Tori Telfer, Lady Killers
The roll call of history’s most famous serial killers is answered almost exclusively by men, but Telfer’s Lady Killers makes a case for recognizing and studying the women who joined that grisly club. In a series of provocative, learned, and lively profiles of history’s female killers, Telfer looks beyond the gory details (there are plenty) and investigates what role women have played in the social history of crime—how they were portrayed, punished and ought to be remembered.
(Tori Telfer on why we have such a hard time imagining murderous women.)
Eds.
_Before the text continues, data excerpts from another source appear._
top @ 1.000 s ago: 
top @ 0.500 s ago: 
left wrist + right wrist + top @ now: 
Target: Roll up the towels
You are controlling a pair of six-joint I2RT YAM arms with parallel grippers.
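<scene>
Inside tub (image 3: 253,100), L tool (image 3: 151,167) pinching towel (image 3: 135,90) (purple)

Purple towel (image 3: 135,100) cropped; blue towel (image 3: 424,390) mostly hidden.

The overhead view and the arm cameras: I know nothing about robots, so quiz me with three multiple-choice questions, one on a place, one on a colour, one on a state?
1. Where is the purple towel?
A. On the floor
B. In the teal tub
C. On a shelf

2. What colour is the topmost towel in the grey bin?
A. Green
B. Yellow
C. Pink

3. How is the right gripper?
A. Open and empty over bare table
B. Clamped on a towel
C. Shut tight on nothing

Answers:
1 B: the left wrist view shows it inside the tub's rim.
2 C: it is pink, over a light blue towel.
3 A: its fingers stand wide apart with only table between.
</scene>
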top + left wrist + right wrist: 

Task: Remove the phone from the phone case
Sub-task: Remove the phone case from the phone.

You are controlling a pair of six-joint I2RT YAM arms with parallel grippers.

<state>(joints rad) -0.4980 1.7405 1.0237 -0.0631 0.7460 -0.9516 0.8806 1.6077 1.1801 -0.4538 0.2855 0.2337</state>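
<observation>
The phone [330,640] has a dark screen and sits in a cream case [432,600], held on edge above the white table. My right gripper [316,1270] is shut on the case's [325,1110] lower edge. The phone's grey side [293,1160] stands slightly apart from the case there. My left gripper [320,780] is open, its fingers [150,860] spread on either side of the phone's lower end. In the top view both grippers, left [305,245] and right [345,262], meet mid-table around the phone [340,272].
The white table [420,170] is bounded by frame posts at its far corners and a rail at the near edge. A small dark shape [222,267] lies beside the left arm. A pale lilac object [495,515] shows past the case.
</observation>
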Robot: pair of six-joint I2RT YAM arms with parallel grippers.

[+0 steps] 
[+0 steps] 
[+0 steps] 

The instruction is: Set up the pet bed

Laura Caldwell and Leslie S. Klinger, Anatomy of Innocence
It’s difficult to imagine a project in crime literature more powerful in conception or execution than Anatomy of Innocence, which asked fourteen exonerated men and women to tell their stories, and in turn to have their stories told to the world by a group of talented (and well known) authors, including Lee Child, Sarah Weinman, Gayle Lynds, Gary Phillips, and Jamie Freveletti. The stories they share include women who kept their families together while unjustly imprisoned, self-taught DNA specialists, and a string of people who fought against the system in the most difficult of circumstances. This book represents the promise, the potential, and the necessity of crime writing.